Per : S.K. Gupta, J. 1. This is an appeal against the judgement dated 17.7.1995 propounded by Special Judge Anti-Corruption, Jammu, whereby Prem Parkash, Tehsildar and Charan Dass, Patwari, have been acquitted for offences under Section 5(2) of the Prevention of Corruption Act, 2006 read with section 161, RPC. 2. Vigilance Organization Jammu sent up for trial accused Prem Parkash, Tehsildar and Charan Dass, Patwari in the Court of Special Judge, Anti-Corruption, Jammu for the Commission of offence under Section 5(2) of the Prevention of Corruption Act, 2006 and Section 161, RPC in alleging that the accused have demanded and obtained illegal gratification of Rs. 3.000 from Prabh Dayal, complainant, on 31.1.1990 for mutating ancestral land in his favour. The case of the prosecution in nutshell is that Prabh Dayal, complainant approached the accused, who happened to be employees of the Revenue Department for according mutation of his land. The accused demanded a bribe of Rs. 3,000, which was stated to have been paid in presence of Krishan Chand and Romesh Chander, witnesses, who accompanied the complainant at the relevant time, to Charan Dass, Patwari in the Niabat ground, where accused No. 1, Prem Parkash, Tehsildar, was also present. After receiving the amount of Rs. 3,000 as illegal gratification from the complainant accused Charan Dass passed over the said amount to the then Naib-Tehsildar, Prem Parkash. On a complaint filed by Prabh Dayal and after preliminary enquiry, FIR No. 44/90 came to be registered at Police Station Vigilance Organization, Jammu. The Trial Court after framing the charges, recording the evidence let in by the parties and hearing the arguments put-forth by the parties, held that prosecution has not succeeded in establishing the charge against the accused by trustworthy, reliable and convincing evidence beyond all shadow of reasonable doubt and acquitted the accused by the impugned order, the correctness of which is assailed in this appeal. 3. I have heard Mr. J.P. Singh, learned counsel appearing for the State, as well as Mr. S.C. Bali, learned counsel for the accused-respondents, in extenso and also perused the record of the file, meticulously. 4. Mr. J.P. Singh learned counsel appearing for the appellant, has vehemently urged that the Trial Court has not appreciated the evidence in its proper perspective.
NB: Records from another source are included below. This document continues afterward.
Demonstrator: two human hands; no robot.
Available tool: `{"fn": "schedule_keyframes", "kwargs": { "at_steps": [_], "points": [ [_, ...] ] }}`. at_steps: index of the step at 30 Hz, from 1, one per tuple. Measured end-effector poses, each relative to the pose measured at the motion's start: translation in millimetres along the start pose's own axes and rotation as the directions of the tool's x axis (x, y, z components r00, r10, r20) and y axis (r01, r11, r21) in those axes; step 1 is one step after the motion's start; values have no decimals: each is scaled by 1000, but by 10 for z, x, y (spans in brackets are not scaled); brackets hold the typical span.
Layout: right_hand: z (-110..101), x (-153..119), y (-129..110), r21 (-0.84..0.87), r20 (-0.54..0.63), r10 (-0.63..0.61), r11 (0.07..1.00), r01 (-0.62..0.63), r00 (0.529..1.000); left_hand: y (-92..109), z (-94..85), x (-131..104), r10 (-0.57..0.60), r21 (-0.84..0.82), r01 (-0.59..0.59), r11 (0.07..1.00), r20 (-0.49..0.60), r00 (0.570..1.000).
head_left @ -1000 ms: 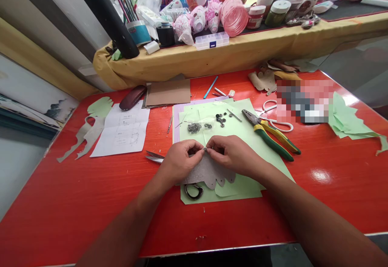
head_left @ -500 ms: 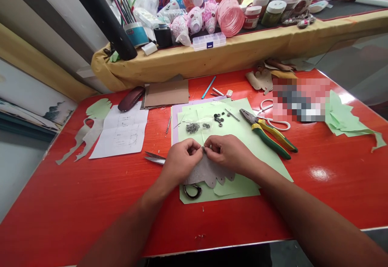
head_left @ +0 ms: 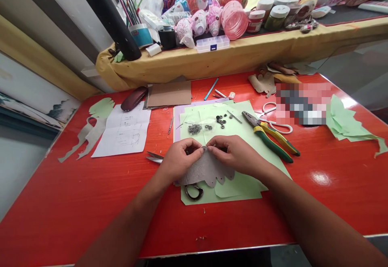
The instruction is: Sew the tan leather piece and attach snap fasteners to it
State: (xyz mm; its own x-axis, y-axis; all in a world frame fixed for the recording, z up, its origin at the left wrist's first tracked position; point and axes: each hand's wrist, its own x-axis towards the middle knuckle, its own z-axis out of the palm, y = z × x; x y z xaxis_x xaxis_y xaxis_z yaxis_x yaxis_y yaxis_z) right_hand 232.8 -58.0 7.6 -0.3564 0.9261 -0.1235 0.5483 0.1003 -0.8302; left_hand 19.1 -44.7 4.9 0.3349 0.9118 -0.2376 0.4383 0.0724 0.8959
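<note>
A grey leather-like piece [head_left: 209, 172] with a scalloped lower edge and small holes is held at its top by both hands. My left hand [head_left: 179, 158] pinches the top edge from the left, its thumb and fingers closed. Opposite it, my right hand [head_left: 232, 149] grips the same edge, fingertips close to the left thumb. A small dark spot, a hole or fitting, shows between the fingertips. Under the left hand and the piece lies a pair of scissors [head_left: 194, 192], its middle hidden. Beyond the hands are several dark snap parts [head_left: 220, 120] and a clear bag of small metal parts [head_left: 195, 129].
Green paper sheets [head_left: 254, 184] lie beneath the work on the red table [head_left: 115, 202]. Pliers [head_left: 274, 137] and white-handled scissors [head_left: 280, 127] are at right. A drawn-on white sheet [head_left: 121, 131] and a dark red case [head_left: 134, 98] are at left. A crowded ledge [head_left: 182, 70] runs behind.
The fingertips have shifted slightly on the top edge of the grey piece, leaving more of it visible between them. The whole view has moved a little.
</note>
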Motion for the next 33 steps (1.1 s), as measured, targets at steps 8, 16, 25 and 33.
{"fn": "schedule_keyframes", "kwargs": {
  "at_steps": [8, 16, 25, 33],
  "points": [
    [-11, 3, 7, -94, 0, 4, 996, -4, 1000, 32, 17, -21, -5, 74, 7, 997, -23, 1000],
    [-12, -3, 8, -38, -7, -12, 999, 11, 1000, 11, 9, -5, 5, 41, -5, 999, 4, 1000],
    [28, 12, 16, -26, -10, -16, 1000, 16, 1000, -11, 31, -4, -1, -21, 1, 1000, 22, 1000],
    [79, 13, 23, 54, -39, -14, 998, 16, 999, 17, 53, -24, -30, -91, 30, 995, -1, 1000]
  ]
}}
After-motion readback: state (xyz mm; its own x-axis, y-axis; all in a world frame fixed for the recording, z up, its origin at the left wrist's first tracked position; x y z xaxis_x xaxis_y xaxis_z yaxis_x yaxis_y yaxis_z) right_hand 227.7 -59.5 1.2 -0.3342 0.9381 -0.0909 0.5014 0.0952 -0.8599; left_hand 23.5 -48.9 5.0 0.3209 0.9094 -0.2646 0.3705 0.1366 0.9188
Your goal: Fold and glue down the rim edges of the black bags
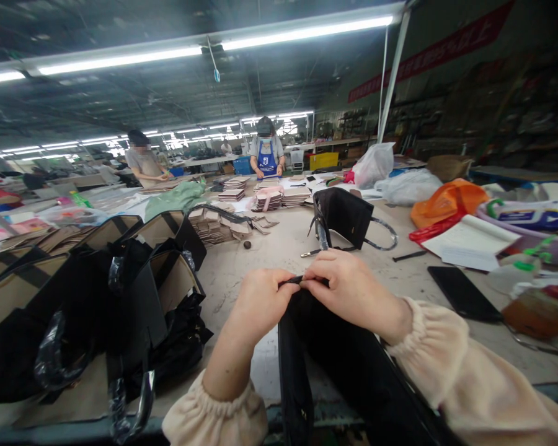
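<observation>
Near the table's front edge, a black bag [348,365] lies between my forearms, partly covered by my right arm. My left hand [260,300] pinches the bag's upper edge between thumb and fingers. Right beside it, my right hand [346,282] grips the same black edge, the fingertips of both hands almost touching. Beyond them stands another black handbag [346,217] with a plastic-wrapped handle. At my left are several black bags [153,297] with tan linings, their handles wrapped in clear plastic.
Stacked brown pieces [214,226] lie behind the bags at left. On the right are a black phone [465,293], an open notebook [477,241], a glue-like bottle [516,272] and a purple basin [530,226]. Two people [266,155] work across the table.
</observation>
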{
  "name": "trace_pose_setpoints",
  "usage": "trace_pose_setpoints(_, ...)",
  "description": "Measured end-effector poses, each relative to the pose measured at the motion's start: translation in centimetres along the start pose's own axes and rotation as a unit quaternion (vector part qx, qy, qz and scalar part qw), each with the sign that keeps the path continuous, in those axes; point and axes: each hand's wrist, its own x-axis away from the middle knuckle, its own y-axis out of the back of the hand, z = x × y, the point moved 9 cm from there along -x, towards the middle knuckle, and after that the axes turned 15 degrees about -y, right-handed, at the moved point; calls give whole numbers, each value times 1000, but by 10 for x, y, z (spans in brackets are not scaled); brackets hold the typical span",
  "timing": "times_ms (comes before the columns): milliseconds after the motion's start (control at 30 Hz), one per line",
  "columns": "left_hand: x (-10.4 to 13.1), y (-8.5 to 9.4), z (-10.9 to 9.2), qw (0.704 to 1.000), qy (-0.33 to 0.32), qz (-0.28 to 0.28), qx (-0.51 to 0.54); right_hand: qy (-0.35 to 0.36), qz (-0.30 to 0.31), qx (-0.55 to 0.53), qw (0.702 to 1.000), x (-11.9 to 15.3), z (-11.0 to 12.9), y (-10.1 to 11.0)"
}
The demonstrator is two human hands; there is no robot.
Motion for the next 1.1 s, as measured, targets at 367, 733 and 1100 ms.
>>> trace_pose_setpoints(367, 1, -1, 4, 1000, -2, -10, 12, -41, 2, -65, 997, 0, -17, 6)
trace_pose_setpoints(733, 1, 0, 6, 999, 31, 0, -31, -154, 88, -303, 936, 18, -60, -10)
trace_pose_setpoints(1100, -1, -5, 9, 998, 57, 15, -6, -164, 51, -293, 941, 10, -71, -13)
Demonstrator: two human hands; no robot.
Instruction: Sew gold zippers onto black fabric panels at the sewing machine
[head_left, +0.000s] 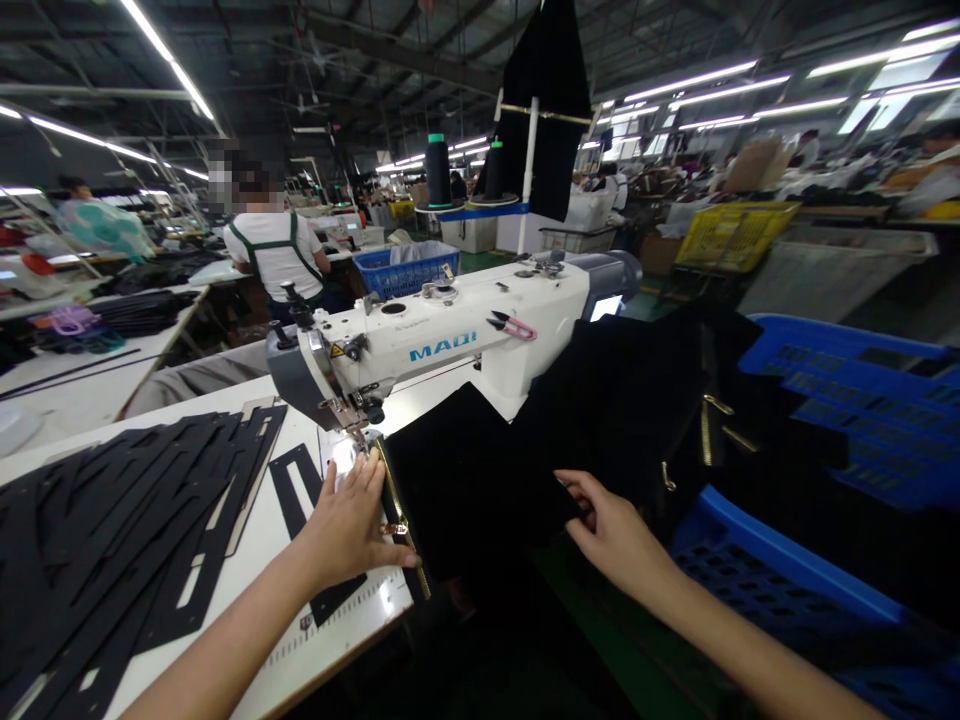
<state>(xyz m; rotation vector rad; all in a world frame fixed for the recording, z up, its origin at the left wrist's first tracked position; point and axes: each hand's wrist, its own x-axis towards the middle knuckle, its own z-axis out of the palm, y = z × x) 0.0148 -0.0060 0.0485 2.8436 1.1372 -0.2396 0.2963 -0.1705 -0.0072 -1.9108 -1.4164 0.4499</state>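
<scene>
A piece of black fabric (472, 480) lies across the sewing machine bed, a gold-toothed zipper (391, 485) with a metal slider along its left edge. My left hand (346, 525) rests flat on the zipper side, fingers stretched toward the presser foot (361, 436) and the thumb across the zipper tape. Pinched between thumb and fingers of my right hand (611, 525) is the fabric's right edge. The white sewing machine (442, 335) stands just beyond. Left of my left hand lies a black frame-shaped piece (300, 490) with a slot, partly hidden under the hand.
Many slotted black pieces (127, 520) overlap on the white table (300, 660) at left. Thread snips (512, 326) rest against the machine arm. More black zippered fabric (630, 390) spills over blue baskets (862, 380) at right. A person (277, 245) in a white shirt stands beyond the machine.
</scene>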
I have heard Mr. J.P. Singh, learned counsel appearing for the State, as well as Mr. S.C. Bali, learned counsel for the accused-respondents, in extenso and also perused the record of the file, meticulously. 4. Mr. J.P. Singh learned counsel appearing for the appellant, has vehemently urged that the Trial Court has not appreciated the evidence in its proper perspective. The acquittal of the accused have been recorded in relying upon minor discrepancies in the evidence of the material witnesses, which are inconsequential in nature particularly when the charges against the accused have been proved by overwhelming, cogent, positive and trustworthy evidence of the witnesses. 5. Indubitably, in order to convict a person for obtaining illegal gratification, it is incumbent upon the prosecution to establish three ingredients, namely, demand, acceptance and recovery of the bribe, by convincing and trustworthy evidence. PW Prabh Dayal is the complainant and stated to have come in contact with Charan Dass, Patwari Halqa for attestation of mutation of the land in his favour. The Patwari told him that he will have to shell out some money to get the mutation attested. The witness further stated to have been told by the Patwari that money is also required for the Naib-Tehsildar. The complainant is further stated to have proceeded to the Court of Naib Tehsildar, Pouni on 31.1.1990. The amount of gratification was settled at Rs. 3,000. According to the complainant, he had Rs. 2,000 with him and borrowed another Rs. 1,000 from PW Romesh Chander. When he obtained Rs. 1,000 from Romesh Chander, PW Krishan Chand was also there in his shop. Both Romesh Chander and Krishan Chand accompanied the complainant to Niabat, Pouni. Accused Charan Dass when asked the complainant about the money, the latter paid Rs. 3,000 in hundred rupees denomination notes to accused Charan Dass, which the latter passed on to Naib-Tehsildar, Prem Parkash accused in their presence. Thereafter, the accused told the complainant to bring the witnesses and the mutation will be attested next day. The complainant further stated to have gone to the Niabat alongwith Om Parkash, Dawarka Nath and Kali Dass besides others and mutation was attested on the evidence of the witnesses. It is also in the evidence of the complainant that on an application made by him for getting a copy of the mutation, the same was provided to on 16.2.1990.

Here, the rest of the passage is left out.